Yulia Kosulnikova
Yulia Kosulnikova (born in 1994) has never studied art in any studio and has developed her recognizable style all by herself, although it is hard to believe it, looking at her way of working with color, shape and composition, at her accurate measure of simplification of human figures. Possessor of a photographic memory, the artist captures in detail the fragments of the surrounding world that interest her and reproduces them in her graphics.
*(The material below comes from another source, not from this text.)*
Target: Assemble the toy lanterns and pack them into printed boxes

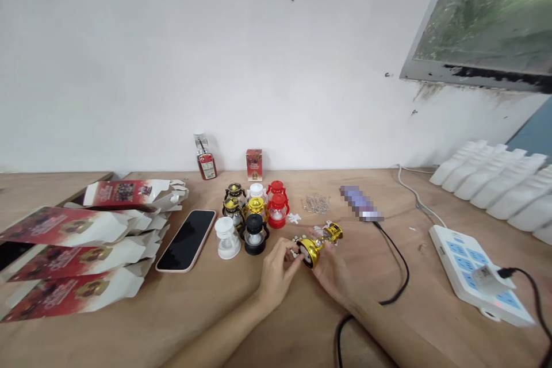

Yulia began to draw a long time ago, back in an orphanage. Noticing the artist's talent and dedication, volunteer Lyalya Tarshina began to support her with art materials. Now Kosulnikova lives in one of the psychoneurological asylums in the Leningrad region, and draws in her room every day.

Kosulnikova's works combine the rigor of composition, simplification that makes them akin to works of contemporary animation, and the accuracy of documentary photography. In her choice of subjects, Yulia remains faithful to the theme of closed institutions with their impoverished and dried up visuality, visual penury. We see hospitals, prisons, psychoneurological asylums. Wards, operating rooms, droppers, doctor's inspections. Everything she's used to. The life of institutions is presented without embellishment, in all their tedious absence of events or in moments of conflict and suffering of their inhabitants. The impeccable work with color and the simplification of human figures make these scenes tolerable and even beautiful, although it can be assumed that the artist strives not for aestheticization, but for maximum accuracy in fixing the bare life (the term of the Italian philosopher Giorgio Agamben indicating human life reduced to biological needs in closed institutions and places of imprisonment).

In terms of accuracy and emotional intensity, these works are comparable to the works of Fyodor Dostoevsky, Emil Zola, or the Itinerant artists with their images of a "little man". Yulia Kosulnikova allows you to look at the life of the inhabitants of closed institutions - not even little, but ultra-little people - which until now has been hidden from the eyes of museum visitors.

Kosulnikova's works were presented by the project "Shirota & Dolgota" at the exhibitions in the Semenovskaya Library (St. Petersburg, 2017), in the Anna Akhmatova Museum (St. Petersburg, 2017), at the 4th Ural Industrial Biennale of Contemporary Art (Yekaterinburg, 2017), at the Vadim Sidur Museum (Moscow, 2019), at the Winzavod Center for Contemporary Art (Moscow, 2020) and at the Russian Museum (St. Petersburg, 2020).